If a single line must be remembered, it is this. Early diagnosis simplifies everything.
Frequently Asked Questions
What are the first signs of skin cancer?
Common early signs include a new lesion, a changing mole, or a non-healing sore. For pigmented lesions, use ABCDE. For non-pigmented lesions, look for persistent crusting, bleeding, or a pearly edge. These changes are classic skin cancer symptoms and should prompt review.
Can skin cancer be completely cured?
Yes, many cases are cured, especially when localised and treated promptly. Surgical excision or Mohs surgery offers high control rates. Early-stage melanoma is often curable with surgery alone. Advanced disease may respond well to immunotherapy or targeted skin cancer treatment, though not without exceptions.
How long does skin cancer treatment take?
Timeframes vary.
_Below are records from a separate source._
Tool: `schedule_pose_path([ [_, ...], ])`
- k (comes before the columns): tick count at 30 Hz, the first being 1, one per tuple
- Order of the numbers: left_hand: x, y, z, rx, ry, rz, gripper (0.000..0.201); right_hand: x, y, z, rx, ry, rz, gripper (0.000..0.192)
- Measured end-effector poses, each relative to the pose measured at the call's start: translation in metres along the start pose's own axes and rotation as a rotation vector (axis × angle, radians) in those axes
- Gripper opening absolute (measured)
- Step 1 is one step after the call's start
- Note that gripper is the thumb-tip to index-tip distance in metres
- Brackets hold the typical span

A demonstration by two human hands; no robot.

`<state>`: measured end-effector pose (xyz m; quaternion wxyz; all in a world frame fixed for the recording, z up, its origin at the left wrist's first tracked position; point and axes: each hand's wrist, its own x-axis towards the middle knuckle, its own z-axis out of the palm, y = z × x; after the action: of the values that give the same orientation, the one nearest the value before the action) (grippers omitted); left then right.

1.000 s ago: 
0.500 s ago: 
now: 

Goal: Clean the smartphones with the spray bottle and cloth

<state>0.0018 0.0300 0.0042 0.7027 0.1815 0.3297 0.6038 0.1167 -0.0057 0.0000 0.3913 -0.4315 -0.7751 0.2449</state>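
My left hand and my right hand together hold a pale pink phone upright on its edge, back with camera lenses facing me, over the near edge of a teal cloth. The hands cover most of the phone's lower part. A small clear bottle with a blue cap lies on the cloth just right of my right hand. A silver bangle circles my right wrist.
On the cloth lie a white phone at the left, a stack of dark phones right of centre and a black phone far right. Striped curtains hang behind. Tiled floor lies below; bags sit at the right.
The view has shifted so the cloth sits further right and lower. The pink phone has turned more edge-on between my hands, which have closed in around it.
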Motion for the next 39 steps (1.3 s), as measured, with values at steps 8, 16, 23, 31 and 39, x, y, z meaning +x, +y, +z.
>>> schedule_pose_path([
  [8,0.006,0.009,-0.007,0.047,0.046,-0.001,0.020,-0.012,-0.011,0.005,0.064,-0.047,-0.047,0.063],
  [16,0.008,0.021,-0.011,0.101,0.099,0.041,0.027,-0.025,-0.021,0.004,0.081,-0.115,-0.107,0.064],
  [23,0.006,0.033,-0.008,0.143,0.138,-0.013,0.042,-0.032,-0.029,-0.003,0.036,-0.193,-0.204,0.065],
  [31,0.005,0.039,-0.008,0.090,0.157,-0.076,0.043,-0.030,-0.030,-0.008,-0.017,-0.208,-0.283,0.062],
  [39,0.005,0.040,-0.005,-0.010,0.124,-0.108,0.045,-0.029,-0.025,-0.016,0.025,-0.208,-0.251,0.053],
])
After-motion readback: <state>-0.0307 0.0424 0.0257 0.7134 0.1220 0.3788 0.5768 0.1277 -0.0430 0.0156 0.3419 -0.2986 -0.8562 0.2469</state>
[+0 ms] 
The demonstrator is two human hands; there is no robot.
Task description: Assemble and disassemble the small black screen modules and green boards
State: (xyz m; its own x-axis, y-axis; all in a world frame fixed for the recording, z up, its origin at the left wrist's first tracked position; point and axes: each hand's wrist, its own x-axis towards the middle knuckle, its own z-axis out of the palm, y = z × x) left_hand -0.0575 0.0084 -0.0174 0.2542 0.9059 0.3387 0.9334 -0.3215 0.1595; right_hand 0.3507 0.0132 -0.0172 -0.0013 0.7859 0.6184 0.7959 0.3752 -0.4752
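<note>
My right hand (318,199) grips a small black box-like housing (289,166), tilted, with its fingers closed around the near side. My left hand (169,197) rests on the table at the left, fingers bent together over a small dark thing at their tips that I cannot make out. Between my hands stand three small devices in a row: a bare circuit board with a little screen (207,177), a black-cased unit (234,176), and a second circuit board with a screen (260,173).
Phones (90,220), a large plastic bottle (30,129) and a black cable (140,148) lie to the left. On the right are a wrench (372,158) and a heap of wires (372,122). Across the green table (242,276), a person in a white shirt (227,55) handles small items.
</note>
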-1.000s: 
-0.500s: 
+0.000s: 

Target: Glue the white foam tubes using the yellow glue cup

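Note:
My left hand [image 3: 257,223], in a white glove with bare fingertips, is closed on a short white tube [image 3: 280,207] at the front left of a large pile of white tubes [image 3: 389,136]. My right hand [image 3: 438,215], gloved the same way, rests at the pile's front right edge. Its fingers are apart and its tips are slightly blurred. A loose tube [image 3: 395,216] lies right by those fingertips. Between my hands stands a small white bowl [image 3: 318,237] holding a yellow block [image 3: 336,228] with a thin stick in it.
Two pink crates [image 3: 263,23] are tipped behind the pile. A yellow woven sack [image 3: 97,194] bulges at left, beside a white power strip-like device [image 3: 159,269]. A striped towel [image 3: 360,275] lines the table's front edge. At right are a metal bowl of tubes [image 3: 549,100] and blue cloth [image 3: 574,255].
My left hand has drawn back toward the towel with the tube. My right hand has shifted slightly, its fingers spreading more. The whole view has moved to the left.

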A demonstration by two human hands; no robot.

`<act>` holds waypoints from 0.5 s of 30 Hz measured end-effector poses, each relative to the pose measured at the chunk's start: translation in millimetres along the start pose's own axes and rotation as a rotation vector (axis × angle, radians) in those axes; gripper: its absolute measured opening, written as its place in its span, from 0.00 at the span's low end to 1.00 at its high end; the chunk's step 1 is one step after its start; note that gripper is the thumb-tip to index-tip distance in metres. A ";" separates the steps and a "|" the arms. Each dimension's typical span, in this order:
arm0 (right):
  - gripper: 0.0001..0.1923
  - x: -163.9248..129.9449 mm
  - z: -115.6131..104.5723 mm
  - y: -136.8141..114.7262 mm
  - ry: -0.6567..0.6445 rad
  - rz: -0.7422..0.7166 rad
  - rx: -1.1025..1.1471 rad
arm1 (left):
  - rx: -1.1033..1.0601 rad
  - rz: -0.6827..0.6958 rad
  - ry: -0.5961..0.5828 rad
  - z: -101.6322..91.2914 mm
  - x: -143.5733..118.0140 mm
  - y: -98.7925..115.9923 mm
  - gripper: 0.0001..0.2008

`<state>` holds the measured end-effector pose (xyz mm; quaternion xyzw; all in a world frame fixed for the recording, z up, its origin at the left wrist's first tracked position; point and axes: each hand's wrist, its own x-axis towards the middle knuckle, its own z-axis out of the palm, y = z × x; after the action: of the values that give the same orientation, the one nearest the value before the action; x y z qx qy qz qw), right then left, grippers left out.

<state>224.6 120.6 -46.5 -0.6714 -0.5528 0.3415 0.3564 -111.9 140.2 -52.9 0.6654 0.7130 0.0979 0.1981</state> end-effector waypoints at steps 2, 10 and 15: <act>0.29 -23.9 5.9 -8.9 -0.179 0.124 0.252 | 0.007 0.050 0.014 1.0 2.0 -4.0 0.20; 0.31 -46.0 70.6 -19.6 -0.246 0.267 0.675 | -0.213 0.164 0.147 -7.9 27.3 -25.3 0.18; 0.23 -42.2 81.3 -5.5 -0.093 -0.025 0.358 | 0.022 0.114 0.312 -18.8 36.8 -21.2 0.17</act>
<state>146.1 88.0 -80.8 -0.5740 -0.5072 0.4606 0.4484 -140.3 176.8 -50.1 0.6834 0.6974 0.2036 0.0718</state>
A standard excision is usually completed in one session with brief recovery. Mohs can take several hours due to on-site histology. Immunotherapy or targeted regimens run for months with scheduled infusions or tablets. I align duration with disease stage and response.
Is skin cancer treatment painful?
Most procedures use local anaesthesia and cause limited discomfort. Post-procedure soreness is common but manageable. Systemic therapies have side effects that I address proactively. Clear pain plans and early communication reduce distress significantly.
What is the survival rate for skin cancer?
Survival varies by type and stage. Early-stage basal and squamous cancers have excellent outcomes after local therapy. Early melanoma has high survival with prompt excision, while advanced melanoma outcomes have improved with immunotherapy as Mayo Clinic notes. Figures differ by registry and methodology.
Can skin cancer return after treatment?
Yes, recurrence can occur locally or systemically. Risk depends on type, margins, depth, and biology. I schedule follow-up at defined intervals and educate on self-monitoring. Relapse caught early remains highly treatable in many scenarios.
In practice, prevention costs little and pays back for decades. That is the quiet win most miss. It is basically the simplest form of skin cancer treatment there is.
Note: This article summarises current practice as far as available guidance suggests. Individual care plans should be agreed with a qualified clinician.